Elsevier

Cytotherapy

Volume 22, Issue 5, May 2020, Pages 276-290
Cytotherapy

FULL-LENGTH ARTICLE
Basic Research
Expansion and CD2/CD3/CD28 stimulation enhance Th2 cytokine secretion of human invariant NKT cells with retained anti-tumor cytotoxicity

https://doi.org/10.1016/j.jcyt.2020.01.011Get rights and content

Highlights

  • Human iNKT cells robustly expand for cytotherapy via an IL-2/IL-7-based protocol.

  • iNKT cells expanded through this protocol retain regulatory capacity.

  • Post-expansion, CD2/CD3/CD28 stimulation enhances iNKT cell Th2 cytokine secretion.

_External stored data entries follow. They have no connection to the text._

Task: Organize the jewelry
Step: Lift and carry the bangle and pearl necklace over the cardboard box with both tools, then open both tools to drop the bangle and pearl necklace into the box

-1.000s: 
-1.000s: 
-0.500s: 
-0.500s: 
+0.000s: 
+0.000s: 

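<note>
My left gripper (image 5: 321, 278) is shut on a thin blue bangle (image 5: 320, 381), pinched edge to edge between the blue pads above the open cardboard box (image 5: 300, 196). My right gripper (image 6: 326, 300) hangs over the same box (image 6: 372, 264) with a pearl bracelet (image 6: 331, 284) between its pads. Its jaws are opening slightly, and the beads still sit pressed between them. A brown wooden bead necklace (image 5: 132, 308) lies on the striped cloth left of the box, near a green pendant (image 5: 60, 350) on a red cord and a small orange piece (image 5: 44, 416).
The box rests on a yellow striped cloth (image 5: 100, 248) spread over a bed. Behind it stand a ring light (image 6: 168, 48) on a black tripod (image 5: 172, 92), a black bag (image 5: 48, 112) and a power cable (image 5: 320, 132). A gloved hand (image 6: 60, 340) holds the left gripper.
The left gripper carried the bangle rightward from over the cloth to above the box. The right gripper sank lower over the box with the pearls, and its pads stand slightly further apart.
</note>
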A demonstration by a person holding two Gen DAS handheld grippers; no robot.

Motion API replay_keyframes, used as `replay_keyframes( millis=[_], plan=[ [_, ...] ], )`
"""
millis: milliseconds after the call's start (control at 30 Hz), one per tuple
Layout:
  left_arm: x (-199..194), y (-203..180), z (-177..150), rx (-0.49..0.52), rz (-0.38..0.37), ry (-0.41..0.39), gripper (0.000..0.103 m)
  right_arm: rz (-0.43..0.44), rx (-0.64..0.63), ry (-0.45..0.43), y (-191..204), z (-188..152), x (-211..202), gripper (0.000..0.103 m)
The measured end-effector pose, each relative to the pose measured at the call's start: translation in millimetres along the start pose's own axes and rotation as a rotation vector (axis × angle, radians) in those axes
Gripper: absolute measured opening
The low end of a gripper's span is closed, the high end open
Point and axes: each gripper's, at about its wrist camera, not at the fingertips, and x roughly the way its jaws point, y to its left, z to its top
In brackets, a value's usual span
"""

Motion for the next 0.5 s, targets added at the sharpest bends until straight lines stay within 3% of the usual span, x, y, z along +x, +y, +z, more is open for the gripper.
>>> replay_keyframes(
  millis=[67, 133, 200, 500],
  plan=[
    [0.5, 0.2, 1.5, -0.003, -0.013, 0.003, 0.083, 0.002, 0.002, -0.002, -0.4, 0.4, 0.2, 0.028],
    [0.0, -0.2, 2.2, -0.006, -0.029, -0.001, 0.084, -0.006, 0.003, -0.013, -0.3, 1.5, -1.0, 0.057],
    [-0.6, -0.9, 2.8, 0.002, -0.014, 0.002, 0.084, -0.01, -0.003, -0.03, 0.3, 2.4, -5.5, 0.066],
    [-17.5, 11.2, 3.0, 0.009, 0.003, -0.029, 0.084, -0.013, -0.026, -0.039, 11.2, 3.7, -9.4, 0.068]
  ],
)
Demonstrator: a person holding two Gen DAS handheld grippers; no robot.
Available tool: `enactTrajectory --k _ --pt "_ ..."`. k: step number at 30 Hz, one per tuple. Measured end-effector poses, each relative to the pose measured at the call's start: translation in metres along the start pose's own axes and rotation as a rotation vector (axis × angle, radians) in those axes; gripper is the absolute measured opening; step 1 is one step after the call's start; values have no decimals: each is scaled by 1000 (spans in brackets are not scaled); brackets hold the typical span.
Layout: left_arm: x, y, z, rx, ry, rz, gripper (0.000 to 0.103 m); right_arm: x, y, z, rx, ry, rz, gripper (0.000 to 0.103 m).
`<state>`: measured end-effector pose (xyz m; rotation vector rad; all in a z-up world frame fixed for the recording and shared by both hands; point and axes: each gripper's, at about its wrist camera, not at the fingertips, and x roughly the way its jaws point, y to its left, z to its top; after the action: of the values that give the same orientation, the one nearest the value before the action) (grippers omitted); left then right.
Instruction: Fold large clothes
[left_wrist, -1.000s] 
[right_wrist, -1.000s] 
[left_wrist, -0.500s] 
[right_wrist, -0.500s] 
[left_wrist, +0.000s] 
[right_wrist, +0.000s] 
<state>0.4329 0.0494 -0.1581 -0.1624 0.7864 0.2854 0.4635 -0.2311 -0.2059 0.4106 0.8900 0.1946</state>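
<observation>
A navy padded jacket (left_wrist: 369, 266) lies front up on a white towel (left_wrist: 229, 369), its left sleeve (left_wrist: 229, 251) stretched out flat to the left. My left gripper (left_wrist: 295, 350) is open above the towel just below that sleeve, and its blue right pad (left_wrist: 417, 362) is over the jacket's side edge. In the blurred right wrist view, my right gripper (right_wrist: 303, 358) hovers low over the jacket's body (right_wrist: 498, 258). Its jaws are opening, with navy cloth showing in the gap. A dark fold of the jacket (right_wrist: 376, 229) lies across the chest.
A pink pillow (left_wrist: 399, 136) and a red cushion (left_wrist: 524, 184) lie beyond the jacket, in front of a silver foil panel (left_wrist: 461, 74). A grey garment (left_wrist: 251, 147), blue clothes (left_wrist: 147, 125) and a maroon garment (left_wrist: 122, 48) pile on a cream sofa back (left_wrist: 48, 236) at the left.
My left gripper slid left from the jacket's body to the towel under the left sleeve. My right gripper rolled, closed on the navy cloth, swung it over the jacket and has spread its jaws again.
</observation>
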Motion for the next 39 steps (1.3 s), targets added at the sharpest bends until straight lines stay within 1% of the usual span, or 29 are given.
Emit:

  • CD2/CD3/CD28 stimulation also enhances expanded iNKT cell anti-tumor cytotoxicity.

Abstract

Background aims

Key obstacles in human iNKT cell translational research and immunotherapy include the lack of robust protocols for dependable expansion of human iNKT cells and the paucity of data on phenotypes in post-expanded cells.

Methods

We delineate expansion methods using interleukin (IL)-2, IL-7 and allogeneic feeder cells and anti-CD2/CD3/CD28 stimulation by which to dependably augment Th2 polarization and direct cytotoxicity of human peripheral blood CD3+Vα24+Vβ11+ iNKT cells.

Results

Gene and protein expression profiling demonstrated augmented Th2 cytokine secretion (IL-4, IL-5, IL-13) in expanded iNKT cells stimulated with anti-CD2/CD3/CD28 antibodies. Cytotoxic effector molecules including granzyme B were increased in expanded iNKT cells after CD2/CD3/CD28 stimulation. Direct cytotoxicity assays using unstimulated expanded iNKT cell effectors revealed α-galactosyl ceramide (α-GalCer)-dependent killing of the T-ALL cell line Jurkat. Moreover, CD2/CD3/CD28 stimulation of expanded iNKT cells augmented their (α-GalCer-independent) killing of Jurkat cells. Co-culture of expanded iNKT cells with stimulated responder cells confirmed contact-dependent inhibition of activated CD4+ and CD8+ responder T cells.

Discussion

These data establish a robust protocol to expand and novel pathways to enhance Th2 cytokine secretion and direct cytotoxicity in human iNKT cells, findings with direct implications for autoimmunity, vaccine augmentation and anti-infective immunity, cancer immunotherapy and transplantation.

Introduction

Natural killer T (NKT) cells are innate regulatory lymphocytes that also participate in tumor immune editing [1], [2], [3], [4], [5], [6], [7], [8], [9]. Unlike human adaptive regulatory T cells, invariant NKT (iNKT) cells have a conserved Vα24-Jα18-Vβ11 TCR [10], are not restricted by classic major histocompatibility complex (MHC) antigens and can be activated by glycolipids such as α-galactosyl ceramide (α-GalCer) presented by CD1d [11]. iNKT cells can regulate both self- and allogeneic tolerance [10]; their lack of canonical MHC restriction allows allo-regulation across histocompatibility barriers, as we first reported in murine transplants [12], [13], [14].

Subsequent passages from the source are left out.